In Illinois, students of color comprise more than half of the school population, but their teachers are overwhelmingly white. And even when schools recruit and hire teachers of color, those educators tend to leave the profession much faster than their white colleagues. A recent report took a look at what schools can do to encourage Black and Latinx teachers to stay.
The report comes from an organization called TeachPlus — a nonprofit that trains classroom teachers to become leaders in education policy.
I had a long phone interview with one of the report's authors, Corey Winchester — an award-winning history and sociology teacher at Evanston Township High School.
Here's an excerpt of our chat:
Winchester: Efforts that go into recruitment, I think, are actually pretty vast. And if you don't have a plan in place to actually retain who you're recruiting, there's no point of recruiting at all.
And it's not enough to just say, "Well, hey, we're giving you a paycheck."
Winchester: That's... that is not the end-all be-all for most folks. I think — at least when I went into education — I surely did not do it for the paycheck. It was because I realized that opportunities presented to people like me in educational spaces, you know, were rarities and few and far between. Folks of color aren't supposed to be successful in schools; that's by design. So I think a lot of educators of color who decide to go into the classroom do so because they're looking to shake up the system — to not just survive, but to thrive.
But compensation is a major factor. That TeachPlus report drew on suggestions from focus groups, and Winchester says financial protections were a top recommendation.

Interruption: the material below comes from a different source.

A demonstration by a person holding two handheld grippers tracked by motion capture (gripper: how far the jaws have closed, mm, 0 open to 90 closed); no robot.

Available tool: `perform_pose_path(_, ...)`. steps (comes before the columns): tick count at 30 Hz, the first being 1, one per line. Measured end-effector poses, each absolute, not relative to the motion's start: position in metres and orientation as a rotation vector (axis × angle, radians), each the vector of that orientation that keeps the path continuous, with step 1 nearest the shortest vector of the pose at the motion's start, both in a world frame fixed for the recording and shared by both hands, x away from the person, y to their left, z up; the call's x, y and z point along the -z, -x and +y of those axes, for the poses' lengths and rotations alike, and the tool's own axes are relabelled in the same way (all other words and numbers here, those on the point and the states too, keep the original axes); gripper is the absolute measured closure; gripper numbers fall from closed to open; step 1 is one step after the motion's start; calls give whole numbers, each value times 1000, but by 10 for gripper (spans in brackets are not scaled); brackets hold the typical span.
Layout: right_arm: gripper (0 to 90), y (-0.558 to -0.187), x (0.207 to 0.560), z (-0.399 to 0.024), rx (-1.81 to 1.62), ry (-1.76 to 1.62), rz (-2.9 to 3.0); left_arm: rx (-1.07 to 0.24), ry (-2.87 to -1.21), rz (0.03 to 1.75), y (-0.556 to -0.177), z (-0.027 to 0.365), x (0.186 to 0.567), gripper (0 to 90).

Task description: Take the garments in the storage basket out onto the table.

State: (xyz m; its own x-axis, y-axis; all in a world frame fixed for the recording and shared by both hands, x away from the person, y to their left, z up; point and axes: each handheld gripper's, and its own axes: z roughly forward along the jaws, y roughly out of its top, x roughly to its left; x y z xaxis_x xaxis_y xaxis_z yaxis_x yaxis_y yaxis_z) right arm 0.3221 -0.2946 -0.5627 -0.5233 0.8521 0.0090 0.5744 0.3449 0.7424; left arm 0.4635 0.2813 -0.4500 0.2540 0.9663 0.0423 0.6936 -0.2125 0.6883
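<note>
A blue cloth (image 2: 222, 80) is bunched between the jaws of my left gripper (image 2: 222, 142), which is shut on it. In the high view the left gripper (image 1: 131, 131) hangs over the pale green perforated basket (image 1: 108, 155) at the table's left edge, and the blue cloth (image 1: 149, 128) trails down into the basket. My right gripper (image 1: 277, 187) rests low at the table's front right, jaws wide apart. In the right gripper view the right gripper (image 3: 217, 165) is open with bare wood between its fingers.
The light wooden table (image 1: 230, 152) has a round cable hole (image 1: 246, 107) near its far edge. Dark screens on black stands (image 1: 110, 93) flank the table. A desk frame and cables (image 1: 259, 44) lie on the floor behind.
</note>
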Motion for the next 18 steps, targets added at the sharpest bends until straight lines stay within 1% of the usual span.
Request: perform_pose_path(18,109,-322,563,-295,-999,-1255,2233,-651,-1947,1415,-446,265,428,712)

Winchester: You know, folks of color enter educational spaces with that vacuum that has been created by, you know, years and years of systemic, institutional racism. So when we go to school, school's expensive, and then we get, you know, these jobs that sometimes aren't sustainable, given the amount of work that we do as educators of color. So if there were some loan forgiveness programs, or, you know, special scholarships, or different repayment incentives to keep us in the classroom, I think that would be important.
One of the other things that becomes a part of this, you know, we call it “invisible tax,” is some of the systemic pressures that are placed on us, when our white colleagues fail to realize the ways that they contribute to unsafe working environments for us, when district leaders don't recognize that. So we want to make sure that there are professional development experiences, for district leaders to improve their cultural competency in working with staff of color. You know, the microaggressions I think we sometimes face can be easily reduced if some of our white colleagues were more conscious of how they exist in spaces in relation to us.
Part of that "invisible tax" is the casual handoff of crisis aversion duties. Here's how that works: Statewide, fewer than 15% of our teachers are people of color, but their ability to connect with students of color is so recognizable, they frequently get asked to intervene with students who may not even be in their classrooms.
Winchester: Folks have spoken anecdotally about, you know, being that one person of color, that one Black person, that one Latinx person. And when there's an issue with a student who shares that identity, who did they come to? And say, "Oh, you know, I think you might be able to connect with this student."
That shouldn't fall on our on our shoulders. You should be able to figure out your own stuff, given your identity, about why you're not connecting with our students, and then make sure that that happens. Don't use my existence solely because you haven't done the work to figure out yours.
We're not going to say no, because those are our kids. But also, you have to do your due diligence to make sure that you've checked yourself, that you've exhausted all the resources, and that when you do come to us, you say, "Here are all the things that I've done, here are the ways that I've tried to support, and ... I've talked to X person and Y person and Z person, you know. I've talk to parents, and I'm really trying to figure out what I can do. I'm at my wit's end. And I'm actually coming to you because I don't know what to do." That's a whole different story.
These interventions usually don't translate into systemic changes. That frustrates teachers of color, sometimes to the point that they leave the school, the district, or even the profession. In the TeachPlus report, they say they're more likely to stay in a school where their own advocacy and initiatives on behalf of students are welcomed and encouraged.
In fact, they spell it out, right in the title of the report: "If You Listen, We Will Stay."
Winchester: What we're looking for is to make sure that we don't feel invisible in the space, which is something that happens often. You know, we don't want to feel undervalued, because we realize that there are additional aspects of our work that fall on our shoulders. We want to make sure that we feel agency and autonomy to do work.
Winchester says this effort cannot be just a box that district board checks off. Retaining teachers of color requires full focus.
Winchester: Your systems have to change fundamentally. Like that has to be, you know, at the center of what you do. If it's not at the center, you're only going to continue to replicate the status quo. So if you want your spaces to be great for teachers of color to flourish, then everything has to work towards that.